There is a perception in Australia that once people reach a certain age or become unable to care for themselves, the government will take care of them no matter their social or financial circumstances.
In Australia, the responsibility for funding and regulating residential aged care belongs to the Commonwealth. It is the federal government that sets the amount and distribution of residential aged-care funding across Australia.
However, understanding residential aged-care policy and its implementation is difficult. There are many vested interests with incomes essentially determined by government policies.
Aged-care residents are among the most vulnerable in society. Many are reliant on pensions for income support. Residential aged-care facilities often means-test new residents, who often have to meet some of the cost, sometimes by selling their homes or needing family members to meet the shortfall in funding from the government.
Depending on the facility, residents may have to put up a large sum of money as a bond. Staffing is often difficult. Workers are often poorly paid, overburdened and undervalued for their efforts.
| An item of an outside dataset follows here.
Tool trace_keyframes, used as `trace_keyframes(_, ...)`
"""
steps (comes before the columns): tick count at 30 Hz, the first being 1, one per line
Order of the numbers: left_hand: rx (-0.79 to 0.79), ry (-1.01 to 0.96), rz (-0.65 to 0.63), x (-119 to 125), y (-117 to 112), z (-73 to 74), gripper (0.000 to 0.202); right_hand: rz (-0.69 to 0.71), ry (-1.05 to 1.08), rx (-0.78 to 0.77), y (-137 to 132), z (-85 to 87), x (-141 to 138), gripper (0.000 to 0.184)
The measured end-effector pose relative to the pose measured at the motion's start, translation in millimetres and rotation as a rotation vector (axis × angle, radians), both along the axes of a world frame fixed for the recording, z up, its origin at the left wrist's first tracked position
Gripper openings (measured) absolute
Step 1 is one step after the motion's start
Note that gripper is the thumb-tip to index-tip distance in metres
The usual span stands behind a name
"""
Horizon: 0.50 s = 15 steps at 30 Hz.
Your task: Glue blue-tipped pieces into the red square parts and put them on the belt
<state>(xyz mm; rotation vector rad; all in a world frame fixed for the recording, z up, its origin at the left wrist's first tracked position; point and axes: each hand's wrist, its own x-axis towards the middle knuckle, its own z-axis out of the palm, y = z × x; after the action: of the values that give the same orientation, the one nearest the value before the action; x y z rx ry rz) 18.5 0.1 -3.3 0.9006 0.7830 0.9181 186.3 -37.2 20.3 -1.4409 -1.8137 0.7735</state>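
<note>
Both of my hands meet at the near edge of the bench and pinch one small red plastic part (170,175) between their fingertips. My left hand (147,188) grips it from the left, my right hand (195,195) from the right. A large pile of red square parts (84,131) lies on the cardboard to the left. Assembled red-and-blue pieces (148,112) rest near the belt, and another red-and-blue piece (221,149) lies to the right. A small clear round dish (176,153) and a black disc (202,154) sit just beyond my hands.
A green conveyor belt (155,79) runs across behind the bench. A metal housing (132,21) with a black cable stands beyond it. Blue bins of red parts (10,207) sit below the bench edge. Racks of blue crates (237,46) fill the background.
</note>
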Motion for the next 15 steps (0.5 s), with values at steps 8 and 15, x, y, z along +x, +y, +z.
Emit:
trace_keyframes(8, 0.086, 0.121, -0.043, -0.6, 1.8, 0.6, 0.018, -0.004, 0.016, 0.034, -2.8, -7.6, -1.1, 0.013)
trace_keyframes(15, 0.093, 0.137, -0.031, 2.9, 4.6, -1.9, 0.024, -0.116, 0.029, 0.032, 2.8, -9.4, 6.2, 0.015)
The residential aged-care sector in Australia is owned and operated by three main groups. In 2010-11, not-for-profit organisations such as charities and religious organisations operated almost two-thirds of residential aged care in Australia. The private sector ran 30% of services. Public or state-owned residential aged-care facilities made up the rest.
There has been a huge disparity of pay and conditions between aged-care workers in the public sector and those working in private and not-for-profit aged care.
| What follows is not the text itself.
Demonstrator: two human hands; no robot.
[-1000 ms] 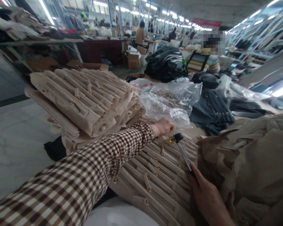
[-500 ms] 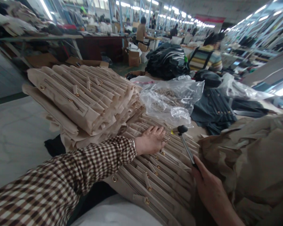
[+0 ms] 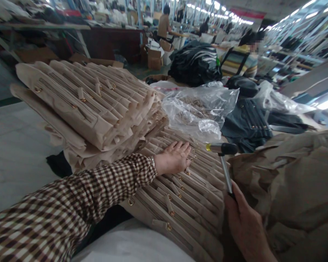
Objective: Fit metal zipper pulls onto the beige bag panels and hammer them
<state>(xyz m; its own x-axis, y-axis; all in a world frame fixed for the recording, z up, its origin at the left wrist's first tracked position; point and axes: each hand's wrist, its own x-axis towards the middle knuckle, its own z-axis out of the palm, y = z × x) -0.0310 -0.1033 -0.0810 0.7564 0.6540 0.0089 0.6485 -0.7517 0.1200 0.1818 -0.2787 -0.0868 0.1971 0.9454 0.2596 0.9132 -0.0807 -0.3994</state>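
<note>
On my feed, a clear plastic bag (image 3: 196, 109) sits at 12 o'clock, stuffed with tangled tan strips. Just behind it lies a black bundle with white stripes (image 3: 195, 62), and a second clear bag (image 3: 276, 100) slumps toward 2 o'clock. I can make out dark panels studded with gold hardware (image 3: 246, 122) at 1 o'clock. Farther out that way, a co-worker in a striped top (image 3: 239, 60) sits at work, while another in a tan top (image 3: 164, 27) sits beyond cardboard boxes (image 3: 155, 60) near 12 o'clock. A long shelf (image 3: 38, 27) runs across 10 o'clock, above the pale concrete floor (image 3: 16, 156) at 9 o'clock.
</note>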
In recent months, nurses and carers in not-for-profit and private aged care fought a campaign for better pay and conditions, but have been thwarted by the federal government.
In June, the then Labor government, in response to a concerted community campaign led by the Australian Nurses and Midwifery Federation (ANMF), secured the quarantining of a significant amount of aged care funding — $1.2 billion — to improve the low wages of workers in private and not-for-profit aged care.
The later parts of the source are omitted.